Top of DATA LISTING

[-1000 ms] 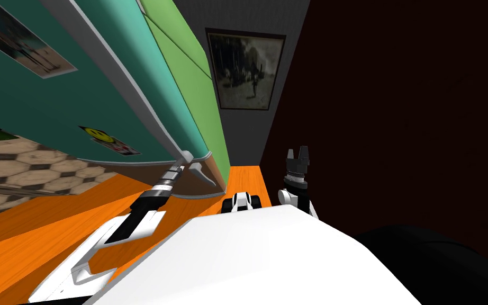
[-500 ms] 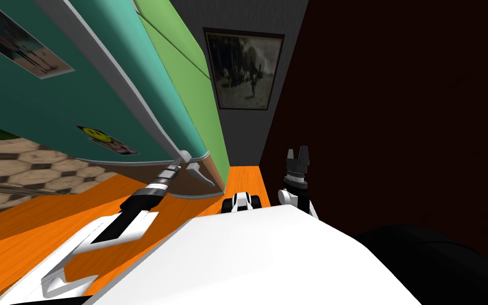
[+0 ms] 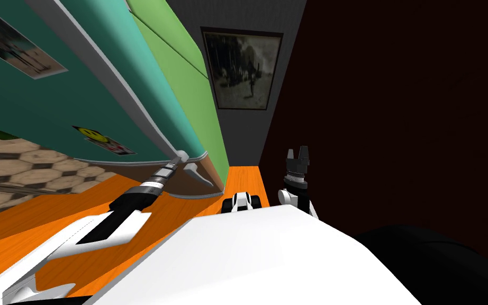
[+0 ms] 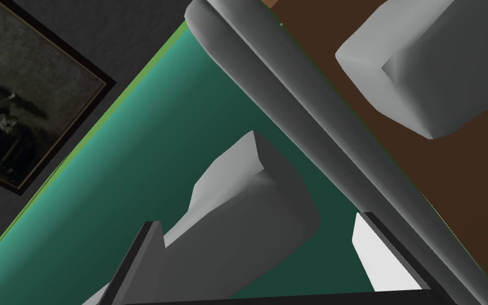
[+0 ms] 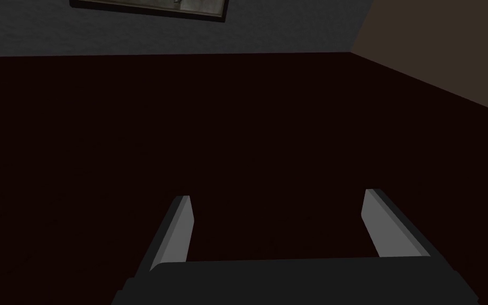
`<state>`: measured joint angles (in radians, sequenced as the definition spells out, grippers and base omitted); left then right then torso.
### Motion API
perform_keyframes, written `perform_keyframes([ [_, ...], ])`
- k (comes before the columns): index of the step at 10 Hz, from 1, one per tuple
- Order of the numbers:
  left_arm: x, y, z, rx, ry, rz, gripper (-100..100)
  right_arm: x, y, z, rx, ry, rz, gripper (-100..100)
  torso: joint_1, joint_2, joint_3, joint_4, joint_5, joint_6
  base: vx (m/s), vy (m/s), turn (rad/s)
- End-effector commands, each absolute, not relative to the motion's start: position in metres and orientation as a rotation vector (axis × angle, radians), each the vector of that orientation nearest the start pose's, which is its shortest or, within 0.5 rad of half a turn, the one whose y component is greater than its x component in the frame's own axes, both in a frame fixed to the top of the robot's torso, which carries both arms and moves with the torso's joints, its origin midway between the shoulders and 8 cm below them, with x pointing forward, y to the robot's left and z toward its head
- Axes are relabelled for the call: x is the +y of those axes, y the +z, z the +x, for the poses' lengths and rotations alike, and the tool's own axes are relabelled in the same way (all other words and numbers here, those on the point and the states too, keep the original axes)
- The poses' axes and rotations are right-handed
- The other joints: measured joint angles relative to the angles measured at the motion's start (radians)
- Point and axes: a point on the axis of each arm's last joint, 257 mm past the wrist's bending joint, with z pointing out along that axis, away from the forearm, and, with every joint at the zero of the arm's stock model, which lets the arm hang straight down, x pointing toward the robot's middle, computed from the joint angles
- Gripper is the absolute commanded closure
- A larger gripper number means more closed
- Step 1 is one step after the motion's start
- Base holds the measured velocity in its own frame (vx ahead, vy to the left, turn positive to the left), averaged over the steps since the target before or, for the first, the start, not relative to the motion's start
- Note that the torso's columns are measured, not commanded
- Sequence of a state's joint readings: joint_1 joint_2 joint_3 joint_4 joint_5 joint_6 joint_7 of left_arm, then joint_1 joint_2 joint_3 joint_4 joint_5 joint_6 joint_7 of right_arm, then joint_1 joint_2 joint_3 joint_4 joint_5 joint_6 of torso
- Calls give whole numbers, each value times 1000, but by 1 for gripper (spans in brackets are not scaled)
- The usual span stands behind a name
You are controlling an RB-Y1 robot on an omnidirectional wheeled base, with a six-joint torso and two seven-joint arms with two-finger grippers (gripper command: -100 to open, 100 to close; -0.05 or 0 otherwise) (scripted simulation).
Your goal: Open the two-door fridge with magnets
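The left end effector point(image 4: 257, 222) holds its fingers apart, straddling the grey handle point(image 4: 248, 185) of the teal fridge door point(image 4: 147, 175) on my left without pressing it. Pulling like this, the handle may slip out. A second handle point(image 4: 417, 74) on the brown panel point(image 4: 449, 175) crowds just beside. The right end effector point(image 3: 297, 154) idles, fingers apart.

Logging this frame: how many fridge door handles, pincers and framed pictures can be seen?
Grey door handles: 2, near handle inside the left pincer, far handle on a brown panel.
Pincers: 2, counting the right pincer.
Framed picture: 1.
Total: 5.
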<state>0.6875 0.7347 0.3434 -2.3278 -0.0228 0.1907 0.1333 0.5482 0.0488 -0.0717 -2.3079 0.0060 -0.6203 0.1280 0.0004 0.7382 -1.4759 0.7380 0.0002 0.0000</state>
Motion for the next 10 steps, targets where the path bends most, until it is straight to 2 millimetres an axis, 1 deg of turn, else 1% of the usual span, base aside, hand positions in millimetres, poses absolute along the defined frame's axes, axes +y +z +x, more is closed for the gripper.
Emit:
perform_keyframes([
  [1, 426, -72, 376, 1474, -546, -700, -100, -304, 44, 308, 536, 1105, 546, 0, 0, 0, 0, 0, 0, 0, 7, -26, 8],
  [2, 425, -73, 376, 1469, -557, -698, -100, -304, 44, 308, 536, 1105, 546, 0, 0, 0, 0, 0, 0, 0, 3, -11, 3],
  [3, 425, -68, 375, 1469, -552, -701, -100, -304, 44, 308, 536, 1105, 546, 0, 1, 0, 0, 0, 0, 0, 85, 20, -17],
  [4, 425, -71, 376, 1469, -554, -699, -100, -304, 44, 308, 536, 1105, 546, 0, 2, -4, -2, -1, 0, 0, 54, 14, -5],
  [5, 425, -70, 376, 1469, -553, -700, 100, -304, 44, 308, 536, 1105, 546, 0, 1, -2, -1, -1, 0, 0, 0, 0, 0],
  [6, 412, -69, 375, 1485, -577, -668, 100, -304, 44, 308, 536, 1105, 546, 0, 0, 0, 0, 0, 0, 1, -121, 117, -15],
  [8, 388, -67, 372, 1512, -628, -613, 100, -304, 44, 308, 536, 1105, 546, 0, 12, 13, 8, 5, 2, -3, -261, 257, -69],
  [9, 388, -67, 372, 1512, -628, -613, 100, -304, 44, 308, 536, 1105, 546, 0, 12, 13, 8, 7, 2, -5, -229, 171, -28],
  [10, 375, -67, 370, 1526, -655, -585, 100, -304, 44, 308, 536, 1105, 546, 0, 8, 5, 3, 6, 0, -6, -244, 153, 7],
])
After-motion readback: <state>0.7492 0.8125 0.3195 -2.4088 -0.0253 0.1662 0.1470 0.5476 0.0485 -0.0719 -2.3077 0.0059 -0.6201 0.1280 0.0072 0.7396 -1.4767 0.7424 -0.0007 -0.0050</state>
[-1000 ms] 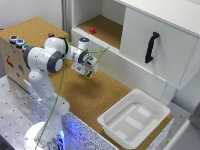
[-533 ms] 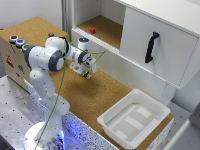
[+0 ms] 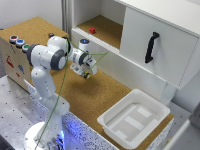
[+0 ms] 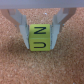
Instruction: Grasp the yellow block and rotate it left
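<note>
In the exterior view, the white Panda arm (image 3: 47, 60) reaches over the cork worktop (image 3: 95, 97), its gripper (image 3: 86, 74) raised above the surface with the yellow block (image 3: 87, 75) showing at its tip. A red block (image 3: 92, 30) sits inside the open cabinet shelf (image 3: 107, 30), and a white tray (image 3: 134, 117) lies well apart toward the exterior view's right.

In the wrist view, the two fingers (image 4: 23, 30) press against opposite sides of the yellow block (image 4: 39, 38), clamping it. Dark letter-like marks show on its faces, with cork behind.
</note>
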`<state>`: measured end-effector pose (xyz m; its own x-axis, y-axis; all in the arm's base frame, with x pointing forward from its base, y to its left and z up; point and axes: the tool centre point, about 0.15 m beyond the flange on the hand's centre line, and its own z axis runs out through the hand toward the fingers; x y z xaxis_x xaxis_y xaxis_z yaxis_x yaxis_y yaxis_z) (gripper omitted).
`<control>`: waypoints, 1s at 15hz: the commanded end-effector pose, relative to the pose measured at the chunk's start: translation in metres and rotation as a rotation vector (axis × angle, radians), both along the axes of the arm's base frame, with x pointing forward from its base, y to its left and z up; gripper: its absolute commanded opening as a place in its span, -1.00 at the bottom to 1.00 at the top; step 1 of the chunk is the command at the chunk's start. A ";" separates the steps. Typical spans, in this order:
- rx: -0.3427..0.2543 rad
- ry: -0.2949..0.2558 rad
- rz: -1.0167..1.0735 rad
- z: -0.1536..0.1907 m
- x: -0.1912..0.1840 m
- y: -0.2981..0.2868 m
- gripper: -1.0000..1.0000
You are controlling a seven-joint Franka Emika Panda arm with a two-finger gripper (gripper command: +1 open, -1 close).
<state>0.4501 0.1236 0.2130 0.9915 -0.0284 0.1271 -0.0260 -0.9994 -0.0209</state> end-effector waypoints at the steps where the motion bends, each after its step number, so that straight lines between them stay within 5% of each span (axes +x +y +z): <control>1: -0.051 0.008 0.058 0.028 0.005 0.007 -1.00; 3: -0.035 0.007 0.155 0.043 -0.002 0.010 -1.00; 9: 0.002 0.126 0.689 0.041 -0.009 0.009 -1.00; 15: 0.018 0.133 1.214 0.019 0.009 -0.003 -1.00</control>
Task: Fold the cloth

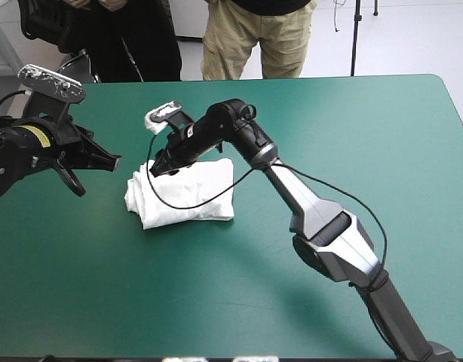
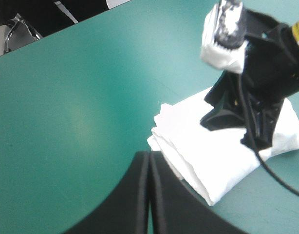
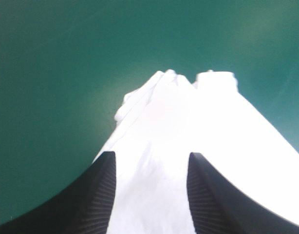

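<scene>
Hovering over the folded T-shirt (image 1: 190, 197) near the table's (image 1: 352, 128) middle with right gripper (image 3: 149, 158) spread, empty; left gripper (image 2: 149, 155) pinched together, empty. Lower straight; press lightly without dragging layers.

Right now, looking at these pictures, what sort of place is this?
Probably a robot laboratory or test bench: a table with a teal-green cover, a black-fingered left gripper, shut, and a right gripper open over a folded white short-sleeved T-shirt.
</scene>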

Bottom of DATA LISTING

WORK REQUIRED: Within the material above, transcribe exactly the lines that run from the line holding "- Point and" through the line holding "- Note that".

ANSWER SPACE:
- Point and axes: a point on the axis of each arm's last joint, 257 mm past the wrist's bending joint, with z pointing out along that axis, away from the forearm, and, with every joint at the zero of the arm's stock model, which lets the arm hang straight down, x pointing toward the robot's middle, computed from the joint angles
- Gripper is the absolute commanded closure
- A larger gripper number means more closed
- Step 1 is one step after the motion's start
- Base holds the measured velocity in its own frame (vx ahead, vy to the left, turn positive to the left), averaged over the steps since the target before or, for the first, the start, not relative to the motion's start
- Note that the torso's columns are measured, not commanded

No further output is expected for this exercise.